- YOUR OBJECTIVE
Please give an exact transcription of the lines below, from the one that contains "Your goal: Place" to the very last, with no other lines.
[[ TASK INPUT, beginning ]]
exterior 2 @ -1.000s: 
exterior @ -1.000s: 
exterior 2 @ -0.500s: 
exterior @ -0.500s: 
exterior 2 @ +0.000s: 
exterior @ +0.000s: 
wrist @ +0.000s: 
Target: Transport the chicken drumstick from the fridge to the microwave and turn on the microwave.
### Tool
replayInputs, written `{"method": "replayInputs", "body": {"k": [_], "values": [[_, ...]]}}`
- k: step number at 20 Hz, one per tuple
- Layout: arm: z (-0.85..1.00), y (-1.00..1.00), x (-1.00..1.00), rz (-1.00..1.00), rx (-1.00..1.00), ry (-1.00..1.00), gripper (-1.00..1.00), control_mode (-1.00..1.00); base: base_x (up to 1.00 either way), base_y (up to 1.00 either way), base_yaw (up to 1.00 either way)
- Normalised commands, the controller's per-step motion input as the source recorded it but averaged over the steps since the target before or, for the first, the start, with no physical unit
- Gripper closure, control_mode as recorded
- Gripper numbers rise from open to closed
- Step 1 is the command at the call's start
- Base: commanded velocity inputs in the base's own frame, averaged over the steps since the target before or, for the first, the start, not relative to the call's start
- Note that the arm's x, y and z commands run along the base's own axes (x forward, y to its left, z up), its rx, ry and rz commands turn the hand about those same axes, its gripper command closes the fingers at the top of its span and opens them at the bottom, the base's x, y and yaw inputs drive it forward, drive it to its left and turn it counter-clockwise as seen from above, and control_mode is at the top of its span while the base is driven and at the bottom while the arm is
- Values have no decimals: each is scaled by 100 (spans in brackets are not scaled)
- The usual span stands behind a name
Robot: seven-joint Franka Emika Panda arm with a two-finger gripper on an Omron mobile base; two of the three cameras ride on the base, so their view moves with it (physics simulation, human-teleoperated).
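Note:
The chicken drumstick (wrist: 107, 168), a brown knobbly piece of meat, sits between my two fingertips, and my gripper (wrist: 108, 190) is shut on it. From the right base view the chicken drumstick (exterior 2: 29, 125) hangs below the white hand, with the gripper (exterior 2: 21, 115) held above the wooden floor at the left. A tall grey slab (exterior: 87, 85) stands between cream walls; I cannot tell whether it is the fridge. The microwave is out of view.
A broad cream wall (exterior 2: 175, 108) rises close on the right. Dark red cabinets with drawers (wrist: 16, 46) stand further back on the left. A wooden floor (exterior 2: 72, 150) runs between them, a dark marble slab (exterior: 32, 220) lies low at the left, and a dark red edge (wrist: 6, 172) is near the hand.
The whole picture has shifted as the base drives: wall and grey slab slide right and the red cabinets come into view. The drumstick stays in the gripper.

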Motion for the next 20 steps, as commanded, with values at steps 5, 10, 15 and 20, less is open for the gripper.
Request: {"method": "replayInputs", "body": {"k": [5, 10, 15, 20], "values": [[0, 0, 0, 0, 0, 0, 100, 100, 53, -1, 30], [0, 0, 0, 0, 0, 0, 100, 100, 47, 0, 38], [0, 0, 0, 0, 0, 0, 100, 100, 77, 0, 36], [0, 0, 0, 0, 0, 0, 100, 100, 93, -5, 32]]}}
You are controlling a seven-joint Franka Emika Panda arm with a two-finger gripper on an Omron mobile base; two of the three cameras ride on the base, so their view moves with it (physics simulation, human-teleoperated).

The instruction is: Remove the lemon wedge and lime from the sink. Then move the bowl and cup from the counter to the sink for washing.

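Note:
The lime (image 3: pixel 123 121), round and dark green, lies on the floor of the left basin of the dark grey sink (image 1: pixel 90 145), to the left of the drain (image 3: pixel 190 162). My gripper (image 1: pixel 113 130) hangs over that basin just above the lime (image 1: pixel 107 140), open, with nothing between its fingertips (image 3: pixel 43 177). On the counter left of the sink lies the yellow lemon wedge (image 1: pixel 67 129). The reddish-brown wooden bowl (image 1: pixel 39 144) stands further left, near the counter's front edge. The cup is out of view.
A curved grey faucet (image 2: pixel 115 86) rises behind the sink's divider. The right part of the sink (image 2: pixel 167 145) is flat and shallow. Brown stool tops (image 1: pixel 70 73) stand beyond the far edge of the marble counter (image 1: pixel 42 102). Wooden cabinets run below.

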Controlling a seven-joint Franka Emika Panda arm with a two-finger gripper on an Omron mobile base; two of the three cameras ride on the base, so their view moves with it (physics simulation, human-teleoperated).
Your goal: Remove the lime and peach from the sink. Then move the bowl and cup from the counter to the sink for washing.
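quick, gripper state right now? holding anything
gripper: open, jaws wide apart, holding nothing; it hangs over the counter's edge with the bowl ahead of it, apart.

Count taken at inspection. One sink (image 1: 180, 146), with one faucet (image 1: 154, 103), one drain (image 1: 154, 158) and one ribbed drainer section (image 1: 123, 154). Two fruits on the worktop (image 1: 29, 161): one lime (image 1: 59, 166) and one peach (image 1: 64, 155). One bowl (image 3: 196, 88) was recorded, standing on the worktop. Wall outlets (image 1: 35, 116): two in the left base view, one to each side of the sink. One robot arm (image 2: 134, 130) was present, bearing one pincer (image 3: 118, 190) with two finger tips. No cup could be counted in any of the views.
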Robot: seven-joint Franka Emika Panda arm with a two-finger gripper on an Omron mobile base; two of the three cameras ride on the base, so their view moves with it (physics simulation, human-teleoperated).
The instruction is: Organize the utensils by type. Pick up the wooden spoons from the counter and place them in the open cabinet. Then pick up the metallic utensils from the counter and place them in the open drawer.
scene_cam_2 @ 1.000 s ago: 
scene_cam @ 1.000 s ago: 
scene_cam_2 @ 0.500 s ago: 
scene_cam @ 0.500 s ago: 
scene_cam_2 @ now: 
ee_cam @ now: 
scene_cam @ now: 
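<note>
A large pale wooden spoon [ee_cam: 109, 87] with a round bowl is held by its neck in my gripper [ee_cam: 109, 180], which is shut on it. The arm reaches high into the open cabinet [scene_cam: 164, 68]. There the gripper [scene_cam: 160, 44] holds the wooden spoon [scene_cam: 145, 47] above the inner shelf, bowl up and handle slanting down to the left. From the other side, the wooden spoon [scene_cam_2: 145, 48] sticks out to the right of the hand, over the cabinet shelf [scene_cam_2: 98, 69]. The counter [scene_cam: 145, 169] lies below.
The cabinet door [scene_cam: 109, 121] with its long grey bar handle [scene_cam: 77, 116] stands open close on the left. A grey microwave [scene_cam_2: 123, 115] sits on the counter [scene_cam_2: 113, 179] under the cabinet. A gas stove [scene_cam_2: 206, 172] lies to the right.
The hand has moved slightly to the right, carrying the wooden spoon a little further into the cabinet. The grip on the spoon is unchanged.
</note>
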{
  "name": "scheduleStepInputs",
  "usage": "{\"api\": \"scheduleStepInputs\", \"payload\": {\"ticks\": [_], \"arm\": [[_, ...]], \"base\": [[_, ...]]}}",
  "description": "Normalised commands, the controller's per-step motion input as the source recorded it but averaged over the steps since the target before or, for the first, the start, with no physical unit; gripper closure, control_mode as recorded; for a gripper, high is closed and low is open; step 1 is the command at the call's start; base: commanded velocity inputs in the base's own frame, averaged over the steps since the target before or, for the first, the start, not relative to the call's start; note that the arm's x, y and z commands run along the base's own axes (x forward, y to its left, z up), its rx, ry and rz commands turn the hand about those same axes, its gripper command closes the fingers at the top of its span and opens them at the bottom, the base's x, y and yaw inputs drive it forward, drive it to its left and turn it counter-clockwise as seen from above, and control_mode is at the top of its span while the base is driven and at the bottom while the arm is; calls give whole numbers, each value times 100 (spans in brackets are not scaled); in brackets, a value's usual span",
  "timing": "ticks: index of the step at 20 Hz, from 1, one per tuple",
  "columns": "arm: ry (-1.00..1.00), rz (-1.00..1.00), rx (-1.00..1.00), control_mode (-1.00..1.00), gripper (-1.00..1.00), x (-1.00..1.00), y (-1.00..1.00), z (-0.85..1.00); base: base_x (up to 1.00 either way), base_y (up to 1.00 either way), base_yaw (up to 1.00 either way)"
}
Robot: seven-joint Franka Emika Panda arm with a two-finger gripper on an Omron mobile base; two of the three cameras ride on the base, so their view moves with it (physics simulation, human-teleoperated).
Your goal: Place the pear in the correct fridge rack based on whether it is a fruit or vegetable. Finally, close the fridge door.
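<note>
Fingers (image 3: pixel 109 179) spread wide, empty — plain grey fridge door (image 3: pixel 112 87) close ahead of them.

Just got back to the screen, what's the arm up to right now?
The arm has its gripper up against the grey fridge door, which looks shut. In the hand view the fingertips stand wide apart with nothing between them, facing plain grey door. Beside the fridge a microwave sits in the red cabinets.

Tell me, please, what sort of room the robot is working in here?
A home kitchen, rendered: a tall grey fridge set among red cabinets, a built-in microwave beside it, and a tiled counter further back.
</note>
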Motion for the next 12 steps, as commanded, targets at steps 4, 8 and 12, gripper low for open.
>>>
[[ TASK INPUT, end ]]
- RESULT BELOW
Your goal: Place the pear in the correct fridge rack based on whether it is a fruit or vegetable. Finally, close the fridge door.
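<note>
Fingers (image 3: pixel 109 179) spread wide, empty — plain grey fridge door (image 3: pixel 112 87) close ahead of them.

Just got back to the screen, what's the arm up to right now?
The arm has its gripper up against the grey fridge door, which looks shut. In the hand view the fingertips stand wide apart with nothing between them, facing plain grey door. Beside the fridge a microwave sits in the red cabinets.

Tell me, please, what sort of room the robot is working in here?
A home kitchen, rendered: a tall grey fridge set among red cabinets, a built-in microwave beside it, and a tiled counter further back.
</note>
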Motion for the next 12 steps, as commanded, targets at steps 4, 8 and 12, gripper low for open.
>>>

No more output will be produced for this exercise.